RCTs are highly variable and may not be appropriate in some conditions. 18 Discussion in the workshop noted that the quality of RCTs can vary, and depends on factors including sample size, randomisation method, blinding, and type of comparison/control condition. The quality of an RCT may impact on the results obtained, raising questions as to how to account for low-quality studies when assessing the evidence base. RCTs can be conducted in a range of settings. For example, a prevention trial of a self-guided program in schools is likely to have different expectations and outcomes compared to a treatment trial of a clinician-guided program delivered in a clinical setting. The type of program (self-guided versus clinician guided), the type of participants (e.g. healthy population versus severe clinical population, or specific subgroups defined by age, gender, ethnicity, etc.), the delivery setting (e.g. online, clinic, school, community) and the mental health target (e.g. depression, anxiety, substance use) are all likely to play a role in the outcomes of a trial. Moreover, as interventions are redesigned, turned into apps, become outdated or are used in ways that differ markedly from trial conditions, it is unclear the extent to which existing evidence remains valid. It was also noted in the workshop that RCTs conducted by an organisation independent of the developers of the intervention may be viewed by some as more rigorous than RCTs conducted by the developers. Attendees of the workshop were of the opinion that, following evidence from RCTs, large-scale effectiveness trials using data obtained from routine care provide useful information to inform public policy but are rarely conducted. There was also a consensus that evidence needed for apps was equivalent to that for online programs.

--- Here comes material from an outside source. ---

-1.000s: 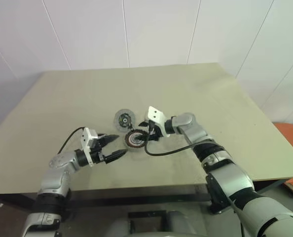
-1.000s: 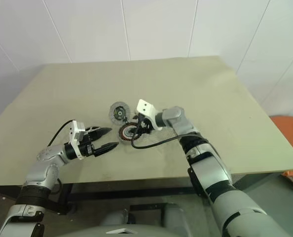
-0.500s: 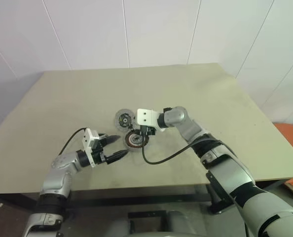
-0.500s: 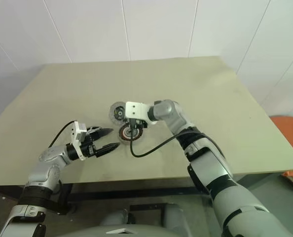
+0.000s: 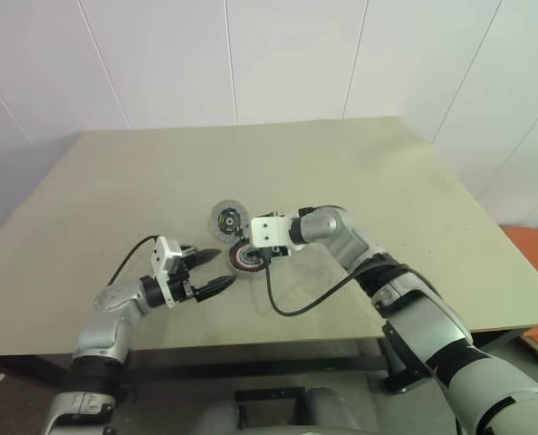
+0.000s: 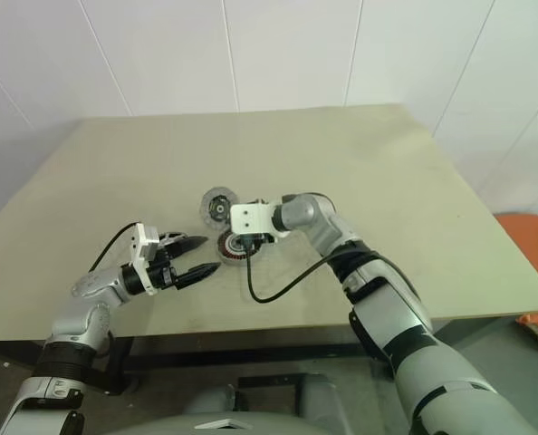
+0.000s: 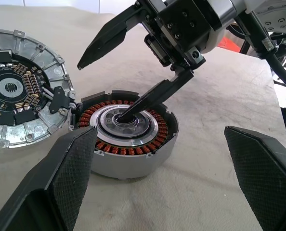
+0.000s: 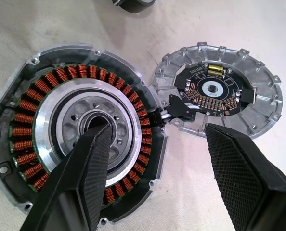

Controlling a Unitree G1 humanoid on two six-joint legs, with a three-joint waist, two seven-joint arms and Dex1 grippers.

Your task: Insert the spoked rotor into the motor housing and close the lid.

In addition to empirical evidence for effectiveness, adherence to and engagement with a digital intervention may be important considerations. Poor adherence may indicate an intervention is not engaging, and trials with high drop-out may have biases in the estimation of effects. Interventions that are shown to be effective in an RCT may still have suboptimal user engagement. 19 However, it remains imperative that the designers of interventions aim to optimise the user experience, as this is vital for effective, safe and engaging delivery. To this end, additional data such as adherence rates or consumer ratings may provide a clearer picture of how engaging a program is likely to be. It was noted that adherence is a complex outcome, and that early drop-out from an intervention may indicate a participant has had a positive response and hence, discontinued program use. Furthermore, trials with poor adherence or small sample sizes are less likely to show a positive effect, as the power to find a difference in effect is restricted. However, it was also noted that trials with poor adherence may reflect a poorly designed and ineffective intervention, emphasising the importance of monitoring outcomes from routine care.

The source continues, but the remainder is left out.